DIRECTIONS >>
All records below should be repeated exactly, with the pictures left out.

DATA TO USE >>
● ● ●

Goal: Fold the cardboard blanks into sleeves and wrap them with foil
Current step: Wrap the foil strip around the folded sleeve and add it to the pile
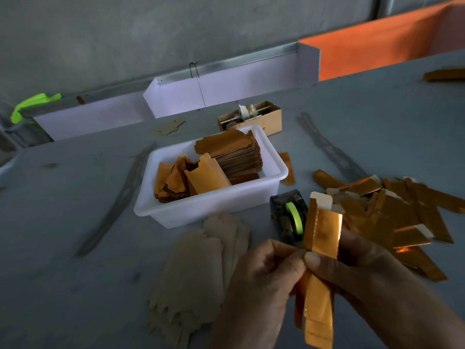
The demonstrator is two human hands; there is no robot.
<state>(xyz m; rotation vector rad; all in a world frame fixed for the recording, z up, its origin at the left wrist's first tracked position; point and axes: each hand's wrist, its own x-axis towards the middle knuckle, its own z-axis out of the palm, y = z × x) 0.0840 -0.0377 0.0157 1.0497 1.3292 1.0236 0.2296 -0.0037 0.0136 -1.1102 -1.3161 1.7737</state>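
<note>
Grey worktable (75, 202) under dim light, grey wall behind, two low white partition boards (226, 89) along the far edge and an orange panel (377, 46) at the right. One white plastic tub (208, 207) mid-table, holding two lots of orange foil pieces: a neat stack (234, 152) at its far end, a looser bunch (191, 177) at the near end. One small open cardboard box (261, 117) just behind the tub, with odds and ends too small to name. One dark tape dispenser (289, 215) with a green roll beside the tub. One fanned pile of plain cardboard blanks (196, 273) near the left hand. One heap of foil-wrapped sleeves (392, 210) at the right. Two hands low in view: left hand (261, 285) and right hand (357, 268) both pinching one foil-covered sleeve (322, 233), held upright above the table, a foil strip (318, 321) hanging below
</note>
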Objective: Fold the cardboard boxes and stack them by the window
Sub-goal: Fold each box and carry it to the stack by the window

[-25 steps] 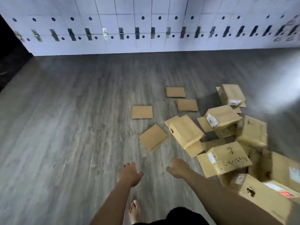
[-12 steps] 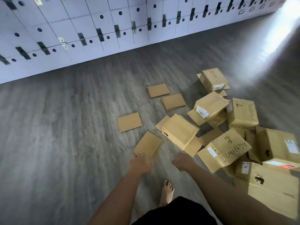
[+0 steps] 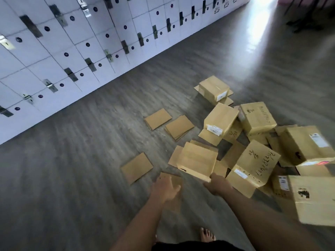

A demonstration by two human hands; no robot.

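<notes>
Several brown cardboard boxes lie in a loose pile on the grey floor at the right, among them one with handwriting (image 3: 253,163) and a large near one (image 3: 315,200). An opened box (image 3: 196,159) lies tilted at the pile's left edge. My right hand (image 3: 218,184) touches its near corner, thumb apart from the fingers. My left hand (image 3: 165,189) hovers with spread fingers over a flat cardboard piece (image 3: 175,178). Other flattened pieces lie to the left (image 3: 136,168) and farther off (image 3: 158,118), (image 3: 179,126).
A wall of white lockers (image 3: 72,42) runs along the left and far side. Bright light falls on the floor (image 3: 261,33) at the far right. My bare foot (image 3: 207,234) stands on the floor below the hands. Bare floor stretches to the left.
I have stepped closer to the pile and my view has turned. Both hands moved forward; the right hand now reaches the tilted box's corner, the left is over a flat piece.
</notes>
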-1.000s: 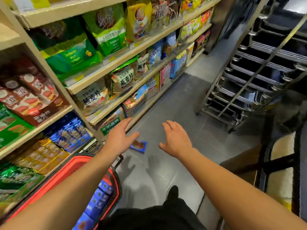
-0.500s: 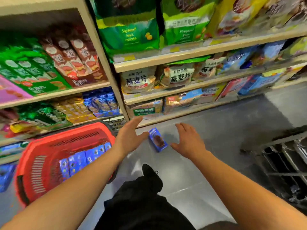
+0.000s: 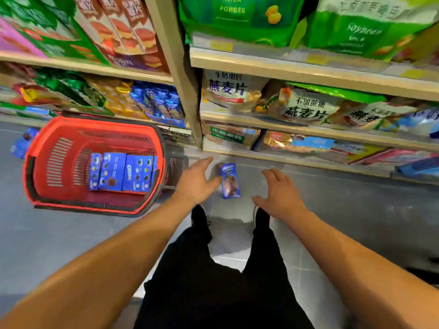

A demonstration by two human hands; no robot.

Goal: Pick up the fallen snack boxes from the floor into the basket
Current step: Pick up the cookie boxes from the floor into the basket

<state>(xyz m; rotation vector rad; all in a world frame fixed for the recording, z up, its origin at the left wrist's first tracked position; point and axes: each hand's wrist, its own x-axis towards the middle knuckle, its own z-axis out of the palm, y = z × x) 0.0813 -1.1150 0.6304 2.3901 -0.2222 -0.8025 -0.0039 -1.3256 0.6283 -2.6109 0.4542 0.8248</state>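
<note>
Compared with half a second earlier, the red basket [image 3: 95, 162] is seen more fully from above, with blue boxes laid inside. One fallen snack box [image 3: 229, 180] remains flat on the floor below the shelf [image 3: 308, 160]. The left hand [image 3: 196, 181] and right hand [image 3: 280, 193] are held spread, flanking it, nothing grasped.

Now much nearer the blue snack box [image 3: 229, 180] on the floor, left hand [image 3: 196, 182] and right hand [image 3: 280, 194] reaching down on either side of it. Red basket [image 3: 99, 205] fully in view on the left now, both shoes planted just behind the box.
</note>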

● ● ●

TASK ANSWER >>
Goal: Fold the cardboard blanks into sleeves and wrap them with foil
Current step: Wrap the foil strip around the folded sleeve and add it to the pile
The demonstrator is two human hands; there is no robot.
<state>(xyz m; rotation vector rad; all in a world frame fixed for the recording, z up, its origin at the left wrist's first tracked position; point and axes: each hand's wrist, its own x-axis towards the middle knuckle, its own z-axis out of the palm, y = z × x) 0.0840 -0.0377 0.0157 1.0497 1.3292 1.0236 0.2296 -0.0037 0.0136 -1.1102 -1.3161 1.7737</state>
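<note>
Grey worktable (75, 202) under dim light, grey wall behind, two low white partition boards (226, 89) along the far edge and an orange panel (377, 46) at the right. One white plastic tub (208, 207) mid-table, holding two lots of orange foil pieces: a neat stack (234, 152) at its far end, a looser bunch (191, 177) at the near end. One small open cardboard box (261, 117) just behind the tub, with odds and ends too small to name. One dark tape dispenser (289, 215) with a green roll beside the tub. One fanned pile of plain cardboard blanks (196, 273) near the left hand. One heap of foil-wrapped sleeves (392, 210) at the right. Two hands low in view: left hand (261, 285) and right hand (357, 268) both pinching one foil-covered sleeve (322, 233), held upright above the table, a foil strip (318, 321) hanging below
</note>
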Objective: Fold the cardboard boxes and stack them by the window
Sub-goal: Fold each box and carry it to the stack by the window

[-25 steps] 
[-12 steps] 
[+0 steps] 

A demonstration by two human hands; no robot.

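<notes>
Several brown cardboard boxes lie in a loose pile on the grey floor at the right, among them one with handwriting (image 3: 253,163) and a large near one (image 3: 315,200). An opened box (image 3: 196,159) lies tilted at the pile's left edge. My right hand (image 3: 218,184) touches its near corner, thumb apart from the fingers. My left hand (image 3: 165,189) hovers with spread fingers over a flat cardboard piece (image 3: 175,178). Other flattened pieces lie to the left (image 3: 136,168) and farther off (image 3: 158,118), (image 3: 179,126).
A wall of white lockers (image 3: 72,42) runs along the left and far side. Bright light falls on the floor (image 3: 261,33) at the far right. My bare foot (image 3: 207,234) stands on the floor below the hands. Bare floor stretches to the left.
I have stepped closer to the pile and my view has turned. Both hands moved forward; the right hand now reaches the tilted box's corner, the left is over a flat piece.
</notes>
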-1.000s: 
-0.500s: 
+0.000s: 

A demonstration by two human hands; no robot.

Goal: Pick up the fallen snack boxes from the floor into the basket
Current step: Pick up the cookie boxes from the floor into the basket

<state>(xyz m; rotation vector rad; all in a world frame fixed for the recording, z up, its origin at the left wrist's first tracked position; point and axes: each hand's wrist, its own x-axis towards the middle knuckle, its own z-axis out of the palm, y = z × x) 0.0813 -1.1150 0.6304 2.3901 -0.2222 -0.8025 -0.0039 -1.3256 0.6283 -2.6109 0.4542 0.8248</state>
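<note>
Compared with half a second earlier, the red basket [image 3: 95, 162] is seen more fully from above, with blue boxes laid inside. One fallen snack box [image 3: 229, 180] remains flat on the floor below the shelf [image 3: 308, 160]. The left hand [image 3: 196, 181] and right hand [image 3: 280, 193] are held spread, flanking it, nothing grasped.

Now much nearer the blue snack box [image 3: 229, 180] on the floor, left hand [image 3: 196, 182] and right hand [image 3: 280, 194] reaching down on either side of it. Red basket [image 3: 99, 205] fully in view on the left now, both shoes planted just behind the box.
</note>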

The answer, as written, is complete.